Hieruit kan worden geconcludeerd dat de ontwikkelde methodiek
bruikbaar en betrouwbaar is gebleken.
Het onderzoek heeft verder aangetoond, dat in de slachterijbranche
veel wordt gewerkt met ingeleend personeel. Redenen hiervoor zijn
onder meer de voortdurende schommelingen in vraag en aanbod, het
negatieve imago van het werk en het afwentelen van risico's met
betrekking tot ziekte en ontslag.
Een uitgebreide keten van partijen is betrokken bij de levering van
personeel aan de slachterijen. Het gaat hierbij om diverse
uitzendbureaus, onderaannemers (waarvan 14 buitenlandse),
schoonmaakbedrijven en ZZP-ers (zelfstandigen zonder personeel).
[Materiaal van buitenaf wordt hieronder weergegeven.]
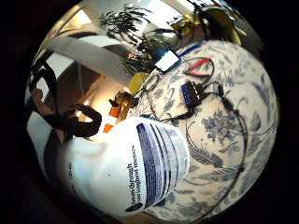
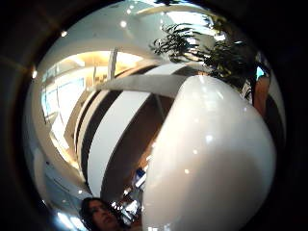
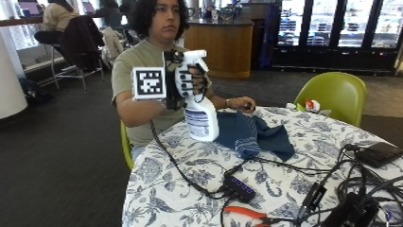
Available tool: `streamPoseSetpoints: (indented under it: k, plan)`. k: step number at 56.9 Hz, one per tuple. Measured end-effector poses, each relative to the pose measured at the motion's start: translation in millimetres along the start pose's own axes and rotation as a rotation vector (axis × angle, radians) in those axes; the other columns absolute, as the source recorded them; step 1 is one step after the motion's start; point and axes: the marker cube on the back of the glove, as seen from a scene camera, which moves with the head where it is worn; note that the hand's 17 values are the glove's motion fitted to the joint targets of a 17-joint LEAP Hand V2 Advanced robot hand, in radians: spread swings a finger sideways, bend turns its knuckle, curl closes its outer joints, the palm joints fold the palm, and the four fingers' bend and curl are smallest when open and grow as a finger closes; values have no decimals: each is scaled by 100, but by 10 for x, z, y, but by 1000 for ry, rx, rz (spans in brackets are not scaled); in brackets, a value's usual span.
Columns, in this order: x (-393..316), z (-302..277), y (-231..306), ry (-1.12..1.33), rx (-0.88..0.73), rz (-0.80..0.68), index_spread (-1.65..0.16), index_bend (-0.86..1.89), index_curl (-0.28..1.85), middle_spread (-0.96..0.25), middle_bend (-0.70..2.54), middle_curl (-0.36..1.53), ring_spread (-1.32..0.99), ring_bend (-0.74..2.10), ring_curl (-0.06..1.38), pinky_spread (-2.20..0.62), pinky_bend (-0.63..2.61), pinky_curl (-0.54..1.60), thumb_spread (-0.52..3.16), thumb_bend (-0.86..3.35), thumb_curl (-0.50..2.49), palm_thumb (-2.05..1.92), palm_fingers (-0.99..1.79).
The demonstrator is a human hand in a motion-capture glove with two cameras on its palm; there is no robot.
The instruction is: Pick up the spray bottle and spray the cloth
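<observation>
Holding the white spray bottle (image 3: 200, 111) above the counter (image 3: 189, 189), your gloved fingers (image 3: 189, 78) grip its neck; pickup done, spraying the blue cloth (image 3: 252, 135) beside it remains.

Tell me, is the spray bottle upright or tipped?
Upright: the spray bottle hangs above the table in the hand, nozzle on top.

The white plastic spray bottle (image 1: 124, 175) carries a dark blue label; on it I can read "through" and, less surely, "toughest messes", the rest being too small
</observation>
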Motion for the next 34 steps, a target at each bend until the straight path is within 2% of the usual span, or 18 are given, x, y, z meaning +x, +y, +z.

Bij de groep ingeleend personeel zijn vooral de volgende
onregelmatigheden vastgesteld:
* 441 (ruim 6%) van de 7048 werknemers beschikten niet over een
geldig sofinummer. Van 98 werknemers waren de in de
salarisadministratie aangetroffen sofinummers bij de
belastingdienst onbekend;
* in de administratie over de jaren 1999 en 2000 werden 18
repectievelijk 45 werknemers aangetroffen met gelijktijdig tussen
de 5 en 49 dienstverbanden. De verdiensten lagen respectievelijk
tussen Euro 32.000,- en 136.000,- en Euro 32.000,- en 188.000,-.
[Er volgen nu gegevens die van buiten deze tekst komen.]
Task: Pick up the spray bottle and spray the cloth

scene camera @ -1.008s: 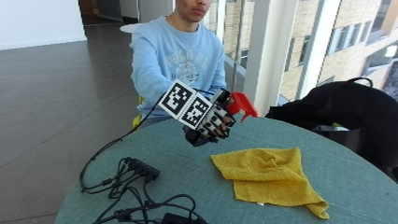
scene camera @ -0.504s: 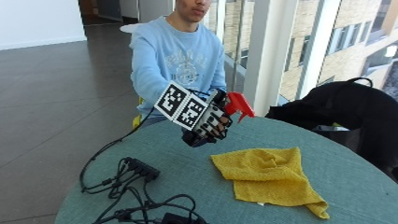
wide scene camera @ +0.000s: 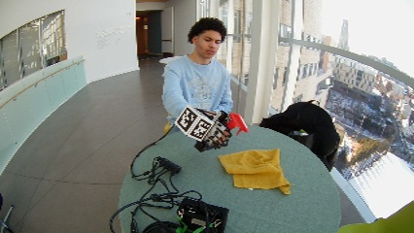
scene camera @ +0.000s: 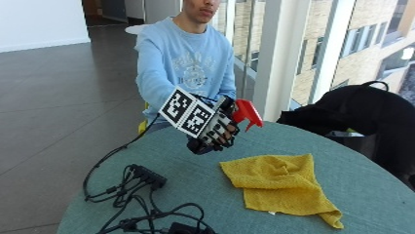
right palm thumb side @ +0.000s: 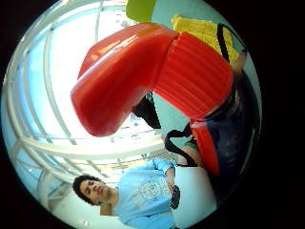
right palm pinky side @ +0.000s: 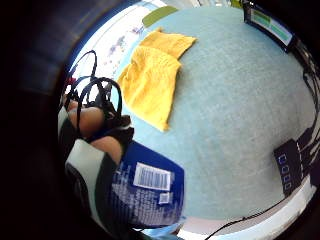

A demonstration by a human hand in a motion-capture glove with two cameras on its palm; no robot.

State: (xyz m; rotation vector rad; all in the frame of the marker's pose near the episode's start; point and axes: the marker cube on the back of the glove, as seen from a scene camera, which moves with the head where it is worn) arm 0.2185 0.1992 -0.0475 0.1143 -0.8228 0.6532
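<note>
My gloved right hand (scene camera: 217,134) grips a spray bottle above the round teal table (scene camera: 195,185), near its far edge. The bottle's red spray head (scene camera: 246,113) sticks out of my fist, nozzle toward the cloth side. Its dark blue body with a white label (right palm pinky side: 147,187) fills the little finger side palm view, and the red head (right palm thumb side: 143,71) fills the thumb side view. A crumpled yellow cloth (scene camera: 282,185) lies flat on the table, in front of the bottle and lower. It also shows in the wide view as the cloth (wide scene camera: 255,167).
A black power strip with tangled cables (scene camera: 146,175) lies on the table's left part, with a black device (wide scene camera: 200,213) at the near edge. A black bag (scene camera: 363,112) sits on a chair beyond the table's right side.
My hand has kept the bottle raised and drifted slightly, tilting the spray head a little more toward the cloth. The cloth has not moved.
</note>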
* Op basis van de risicoanalyse werden 3293 (47%) van de 7048
werknemers onderzoekswaardig bevonden. In 432 gevallen ging het om
samenloop met een bijstandsuitkering. In 767 gevallen was
samenloop met een WW- of WAO-uitkering aan de orde. Nader
onderzoek moet uitwijzen of hier sprake is van misbruik of
oneigenlijk gebruik van uitkeringen.
Het is onmogelijk gebleken om in voldoende mate vast te stellen of de
buitenlandse onderaannemers (14) voor hun personeel (346) premie voor
werknemersverzekeringen en loonbelasting hebben afgedragen. Op basis
van een zogenaamde detacheringsverklaring (E-101) geschiedt dit in het
land van herkomst (het woonland). Bij afwezigheid van zo'n verklaring
dient men in het 'werkland' de premies en belastingen af te dragen. In
slechts 16 gevallen bleek een dergelijke verklaring in het 'woonland'
te zijn afgegeven en in negen gevallen werd bij de inlener een kopie
van een dergelijke verklaring aangetroffen.
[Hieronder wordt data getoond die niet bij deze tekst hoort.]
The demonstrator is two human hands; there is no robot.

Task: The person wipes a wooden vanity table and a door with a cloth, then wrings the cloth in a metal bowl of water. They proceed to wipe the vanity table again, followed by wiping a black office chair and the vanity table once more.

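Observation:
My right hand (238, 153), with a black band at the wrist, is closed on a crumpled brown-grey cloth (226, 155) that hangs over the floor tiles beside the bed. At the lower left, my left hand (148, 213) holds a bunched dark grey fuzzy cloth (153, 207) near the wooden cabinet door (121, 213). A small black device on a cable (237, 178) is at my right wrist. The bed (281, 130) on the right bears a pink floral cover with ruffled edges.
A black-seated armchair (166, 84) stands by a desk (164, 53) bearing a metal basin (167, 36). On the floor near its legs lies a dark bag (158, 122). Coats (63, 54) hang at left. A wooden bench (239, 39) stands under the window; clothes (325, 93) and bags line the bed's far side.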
De belangrijkste conclusie uit dit onderzoek is dan ook dat de wet- en
regelgeving met betrekking tot ingeleende arbeid in deze branche
onvoldoende wordt nageleefd en dat het gerechtvaardigd is de in dit
onderzoek nog niet betrokken bedrijven (37) en personen onder de loep
te nemen.
Op korte termijn worden op basis van dit onderzoek adviezen en
preventievoorstellen geformuleerd ten behoeve van de partners, de
brancheorganisatie en het Landelijk Overleg Platform (LOP). Door hen
zal worden bezien of op basis van de uitkomsten van dit onderzoek
wettelijke en/of beleidsmatige maatregelen noodzakelijk en/of
wenselijk zijn.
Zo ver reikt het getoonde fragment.